Que no me quiten el cielo de mi infancia. Aquel que estaba más allá de las nubes casi perpetuas de esta ciudad plomiza y sin luz, en la que necesito llevar siempre la chaqueta por si asoma el viento del Norte.
Que no me quiten ese cielo de mi infancia donde vive Dios y recibe a las personas buenas cuando mueren. Que no me quiten la esperanza de un lugar amable y cálido donde siento que están los seres queridos a los que ya no veré.
Que no me quiten la ilusión de sentirme más cerca de lo que no comprendo, cuando voy dentro de un avión que alza el vuelo; que no me niegue la física que podría respirar mejor si abriera la ventana y que no pasaria nada por sacar el brazo esperando sentir una caricia y el calor de esas manos que tanto añoro.
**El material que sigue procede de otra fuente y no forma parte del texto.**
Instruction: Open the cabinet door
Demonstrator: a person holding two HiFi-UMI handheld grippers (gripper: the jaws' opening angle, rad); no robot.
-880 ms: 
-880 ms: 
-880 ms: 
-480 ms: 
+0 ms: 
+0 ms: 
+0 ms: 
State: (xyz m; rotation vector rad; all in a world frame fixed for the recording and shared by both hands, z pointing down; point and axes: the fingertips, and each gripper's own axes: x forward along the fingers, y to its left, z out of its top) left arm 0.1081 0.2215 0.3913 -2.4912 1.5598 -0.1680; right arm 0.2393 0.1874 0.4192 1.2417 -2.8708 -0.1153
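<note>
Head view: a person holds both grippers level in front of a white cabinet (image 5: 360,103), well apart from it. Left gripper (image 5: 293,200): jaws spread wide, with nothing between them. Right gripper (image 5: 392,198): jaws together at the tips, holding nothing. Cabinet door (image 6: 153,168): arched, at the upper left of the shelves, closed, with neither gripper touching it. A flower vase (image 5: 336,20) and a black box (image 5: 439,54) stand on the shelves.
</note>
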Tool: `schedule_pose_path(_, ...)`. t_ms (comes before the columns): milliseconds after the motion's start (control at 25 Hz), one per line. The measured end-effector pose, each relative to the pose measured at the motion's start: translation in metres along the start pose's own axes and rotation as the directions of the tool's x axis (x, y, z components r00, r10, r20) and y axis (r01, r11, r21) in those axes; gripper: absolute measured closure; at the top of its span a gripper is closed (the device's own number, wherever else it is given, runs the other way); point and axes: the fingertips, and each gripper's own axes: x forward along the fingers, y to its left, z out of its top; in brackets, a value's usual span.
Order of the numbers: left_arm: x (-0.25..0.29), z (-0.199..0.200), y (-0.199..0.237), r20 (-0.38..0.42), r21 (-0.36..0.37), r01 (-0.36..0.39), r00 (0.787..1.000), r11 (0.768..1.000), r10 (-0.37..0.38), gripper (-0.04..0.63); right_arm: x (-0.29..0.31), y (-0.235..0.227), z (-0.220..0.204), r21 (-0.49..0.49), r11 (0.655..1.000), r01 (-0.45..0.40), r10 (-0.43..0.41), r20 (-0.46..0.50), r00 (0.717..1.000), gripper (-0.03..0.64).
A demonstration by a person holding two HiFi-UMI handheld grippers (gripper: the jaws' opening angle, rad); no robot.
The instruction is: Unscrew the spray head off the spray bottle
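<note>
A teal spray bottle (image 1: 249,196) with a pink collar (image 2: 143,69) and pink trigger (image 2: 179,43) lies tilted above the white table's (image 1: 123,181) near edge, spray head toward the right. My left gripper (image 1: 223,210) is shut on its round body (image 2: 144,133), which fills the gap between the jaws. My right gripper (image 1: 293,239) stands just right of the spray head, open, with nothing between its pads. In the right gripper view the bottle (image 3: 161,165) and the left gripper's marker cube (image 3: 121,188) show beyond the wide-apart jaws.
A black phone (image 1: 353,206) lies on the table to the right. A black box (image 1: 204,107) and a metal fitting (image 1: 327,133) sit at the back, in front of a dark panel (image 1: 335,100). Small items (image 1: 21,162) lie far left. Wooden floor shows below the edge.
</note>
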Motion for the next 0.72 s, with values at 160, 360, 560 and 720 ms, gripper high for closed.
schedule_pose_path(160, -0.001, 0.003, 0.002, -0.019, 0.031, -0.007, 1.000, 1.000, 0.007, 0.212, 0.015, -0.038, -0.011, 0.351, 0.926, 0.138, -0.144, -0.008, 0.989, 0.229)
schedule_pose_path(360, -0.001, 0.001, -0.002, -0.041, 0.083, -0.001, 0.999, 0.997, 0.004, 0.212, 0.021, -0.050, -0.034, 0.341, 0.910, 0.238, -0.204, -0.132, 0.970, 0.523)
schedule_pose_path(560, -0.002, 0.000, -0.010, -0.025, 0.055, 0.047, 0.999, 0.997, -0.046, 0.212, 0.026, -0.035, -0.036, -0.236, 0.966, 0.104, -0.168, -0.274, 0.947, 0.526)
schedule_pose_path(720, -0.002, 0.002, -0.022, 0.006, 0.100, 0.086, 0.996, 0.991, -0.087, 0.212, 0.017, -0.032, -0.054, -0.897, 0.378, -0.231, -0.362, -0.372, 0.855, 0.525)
Que no me cambien el cielo por el firmamento y menos aún por el espacio. No necesito estrellas ni planetas que solo puedo ver cuando se va la luz. Porque el cielo de mi infancia es meta, paz eterna y el lugar desde donde nos cuidan quienes nos precedieron, y donde siempre, siempre, brilla el sol.
Que no me prive nadie del concepto quizá pueril, quizá obsoleto del cielo de mi infancia, porque adónde si no iré a pedir consuelo, intercesión y serenidad para mi soledad, mi pena y mi nostalgia.